C'est alors que les deux étudiantes sont rejointes par Simon qui prend part à Balance ton stage. A la création du profil sur Instagram, "on recevait un ou deux témoignages par jour. Ça a continué à augmenter pour atteindre une dizaine par jour. Mais depuis ce samedi matin, on a déjà reçu plus d’une quinzaine de messages!" salue Agathe, fière de l'engouement suscité par l'initiative. Sur Twitter aussi, leur initiative se répand. #BalanceTonStage a été repris plus de 4000 fois ce samedi, à 13 heures.

"Ça montre qu’on répond à une vraie problématique. Un jour, on a reçu un message qui nous disait 'merci de nous aider à libérer nos hontes'."

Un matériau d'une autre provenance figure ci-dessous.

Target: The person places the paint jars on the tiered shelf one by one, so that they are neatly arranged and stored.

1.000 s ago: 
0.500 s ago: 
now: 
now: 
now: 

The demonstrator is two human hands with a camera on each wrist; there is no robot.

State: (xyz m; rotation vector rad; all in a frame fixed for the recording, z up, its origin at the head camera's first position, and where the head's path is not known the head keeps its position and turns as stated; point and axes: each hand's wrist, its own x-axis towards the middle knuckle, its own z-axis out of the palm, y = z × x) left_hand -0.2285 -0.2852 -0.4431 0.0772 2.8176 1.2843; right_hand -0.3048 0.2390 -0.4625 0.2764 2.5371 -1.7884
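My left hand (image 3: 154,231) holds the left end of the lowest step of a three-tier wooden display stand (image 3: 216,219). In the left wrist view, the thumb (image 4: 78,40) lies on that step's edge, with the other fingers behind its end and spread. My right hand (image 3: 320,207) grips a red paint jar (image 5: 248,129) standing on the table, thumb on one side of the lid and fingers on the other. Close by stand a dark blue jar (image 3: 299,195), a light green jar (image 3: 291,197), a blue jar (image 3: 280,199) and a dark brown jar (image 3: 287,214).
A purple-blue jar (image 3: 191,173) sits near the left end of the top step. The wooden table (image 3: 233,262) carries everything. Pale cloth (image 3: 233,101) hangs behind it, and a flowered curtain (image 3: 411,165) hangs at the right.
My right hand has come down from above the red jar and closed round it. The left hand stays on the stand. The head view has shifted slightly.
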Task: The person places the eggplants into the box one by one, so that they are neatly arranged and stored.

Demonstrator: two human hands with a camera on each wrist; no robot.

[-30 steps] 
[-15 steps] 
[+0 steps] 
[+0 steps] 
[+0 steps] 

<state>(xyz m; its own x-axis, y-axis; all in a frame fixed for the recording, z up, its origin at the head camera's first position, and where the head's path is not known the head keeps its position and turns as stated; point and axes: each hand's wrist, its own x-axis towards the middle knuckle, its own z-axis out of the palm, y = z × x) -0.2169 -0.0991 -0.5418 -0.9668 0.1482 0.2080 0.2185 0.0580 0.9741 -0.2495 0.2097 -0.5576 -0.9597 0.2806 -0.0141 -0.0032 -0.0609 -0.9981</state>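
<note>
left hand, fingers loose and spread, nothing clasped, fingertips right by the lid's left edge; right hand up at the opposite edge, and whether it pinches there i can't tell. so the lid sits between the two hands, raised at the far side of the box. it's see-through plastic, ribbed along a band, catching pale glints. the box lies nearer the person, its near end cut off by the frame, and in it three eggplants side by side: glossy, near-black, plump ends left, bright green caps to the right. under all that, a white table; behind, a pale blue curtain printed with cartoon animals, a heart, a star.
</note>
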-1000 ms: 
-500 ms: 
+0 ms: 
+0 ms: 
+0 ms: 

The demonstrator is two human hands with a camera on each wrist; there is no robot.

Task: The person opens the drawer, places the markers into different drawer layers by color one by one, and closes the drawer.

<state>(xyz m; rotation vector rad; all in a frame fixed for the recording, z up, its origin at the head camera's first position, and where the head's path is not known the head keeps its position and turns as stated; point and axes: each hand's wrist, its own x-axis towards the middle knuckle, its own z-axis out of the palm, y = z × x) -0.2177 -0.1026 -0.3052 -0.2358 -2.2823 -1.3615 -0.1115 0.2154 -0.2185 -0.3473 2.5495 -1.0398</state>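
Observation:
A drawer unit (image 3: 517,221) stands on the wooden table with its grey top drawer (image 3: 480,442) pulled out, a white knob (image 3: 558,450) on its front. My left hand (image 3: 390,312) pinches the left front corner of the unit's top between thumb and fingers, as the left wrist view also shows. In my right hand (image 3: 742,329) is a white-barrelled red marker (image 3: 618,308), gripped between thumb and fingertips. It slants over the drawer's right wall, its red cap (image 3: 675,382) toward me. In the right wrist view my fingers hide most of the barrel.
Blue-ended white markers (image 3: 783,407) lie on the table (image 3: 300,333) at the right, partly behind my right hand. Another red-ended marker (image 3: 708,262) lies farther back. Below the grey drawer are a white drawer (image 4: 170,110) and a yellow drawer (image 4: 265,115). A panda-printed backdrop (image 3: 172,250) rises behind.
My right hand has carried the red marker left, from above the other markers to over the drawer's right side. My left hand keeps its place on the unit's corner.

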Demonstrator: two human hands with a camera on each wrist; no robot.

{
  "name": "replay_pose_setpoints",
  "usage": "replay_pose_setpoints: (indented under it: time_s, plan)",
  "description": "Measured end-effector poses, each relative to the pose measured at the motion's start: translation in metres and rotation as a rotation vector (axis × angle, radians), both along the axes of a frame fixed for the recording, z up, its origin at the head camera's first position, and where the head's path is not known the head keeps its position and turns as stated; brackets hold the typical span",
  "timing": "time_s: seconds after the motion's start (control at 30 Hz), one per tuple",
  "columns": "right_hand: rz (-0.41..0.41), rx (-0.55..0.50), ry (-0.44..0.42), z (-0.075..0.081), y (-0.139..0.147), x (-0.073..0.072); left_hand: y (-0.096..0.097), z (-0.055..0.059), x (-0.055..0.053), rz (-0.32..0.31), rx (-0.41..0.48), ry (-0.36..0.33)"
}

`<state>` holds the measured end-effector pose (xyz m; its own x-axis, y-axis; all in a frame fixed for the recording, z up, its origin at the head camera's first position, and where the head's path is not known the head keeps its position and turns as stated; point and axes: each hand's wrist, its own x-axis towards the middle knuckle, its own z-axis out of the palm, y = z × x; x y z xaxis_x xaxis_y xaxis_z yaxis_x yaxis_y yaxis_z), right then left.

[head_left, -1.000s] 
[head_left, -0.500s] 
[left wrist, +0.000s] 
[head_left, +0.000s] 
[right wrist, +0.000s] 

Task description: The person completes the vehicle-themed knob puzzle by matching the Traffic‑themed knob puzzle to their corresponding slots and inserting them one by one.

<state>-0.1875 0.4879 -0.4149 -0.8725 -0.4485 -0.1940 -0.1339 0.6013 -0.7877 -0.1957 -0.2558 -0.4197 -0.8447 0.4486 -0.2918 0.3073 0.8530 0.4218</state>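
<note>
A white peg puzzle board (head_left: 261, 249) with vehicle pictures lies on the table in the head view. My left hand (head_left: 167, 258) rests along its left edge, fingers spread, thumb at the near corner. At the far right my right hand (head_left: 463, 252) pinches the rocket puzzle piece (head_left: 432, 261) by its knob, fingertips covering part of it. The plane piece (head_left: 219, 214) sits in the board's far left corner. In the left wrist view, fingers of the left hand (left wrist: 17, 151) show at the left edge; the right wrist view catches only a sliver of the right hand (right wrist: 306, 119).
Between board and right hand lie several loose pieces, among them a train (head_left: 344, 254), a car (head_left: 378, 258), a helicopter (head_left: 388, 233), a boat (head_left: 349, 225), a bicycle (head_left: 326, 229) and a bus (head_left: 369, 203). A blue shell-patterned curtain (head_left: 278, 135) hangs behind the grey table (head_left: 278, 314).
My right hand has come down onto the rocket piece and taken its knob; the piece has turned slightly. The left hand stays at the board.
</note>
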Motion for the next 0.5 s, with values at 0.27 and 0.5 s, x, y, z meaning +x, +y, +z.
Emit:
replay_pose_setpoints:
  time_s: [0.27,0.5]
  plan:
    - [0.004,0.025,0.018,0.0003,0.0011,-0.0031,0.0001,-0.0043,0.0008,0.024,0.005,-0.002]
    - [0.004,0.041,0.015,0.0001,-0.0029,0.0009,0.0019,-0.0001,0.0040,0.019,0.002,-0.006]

A trois, ils rédigent aussi Le petit manuel du sexisme en entreprise

Selon une enquête réalisée en 2013 et 2016 par le Conseil supérieur de l’égalité professionnelle entre les femmes et les hommes, 80% des femmes cadres et 74% des femmes non cadres salariées considèrent que, dans le monde du travail, les femmes sont régulièrement confrontées à des attitudes ou comportements sexistes. Les trois étudiants comptent poursuivre leur combat pour faire plier ces statistiques.

"La vie ne s’arrête pas si on quitte un stage"

En janvier 2021, ils envisagent de lancer une formation afin de préparer les étudiants avant leur premier stage en janvier 2021.

"Notre ambition est aussi de sanctionner les mauvais comportements en entreprise", ajoute Agathe. "On voudrait amorcer un changement structurel. Par exemple, avant le début du stage, il faudrait que l’entreprise puisse cocher une case sur la convention où elle s’engage à ce que l’étudiant ne soit pas victime de sexisme. A la fin du stage, il faut qu’il y ait une évaluation faite par l’étudiant et que l’école lui demande s’il a bien effectué les tâches prévues, s’il n’a pas été victime de discriminations", développe-t-elle.

L’idée est de sortir le stagiaire de ce rapport de force au sein de l’entreprise qui le dissuade souvent de rapporter les dérives. Et Agathe de conclure: "La vie ne s’arrête pas si on quitte un stage."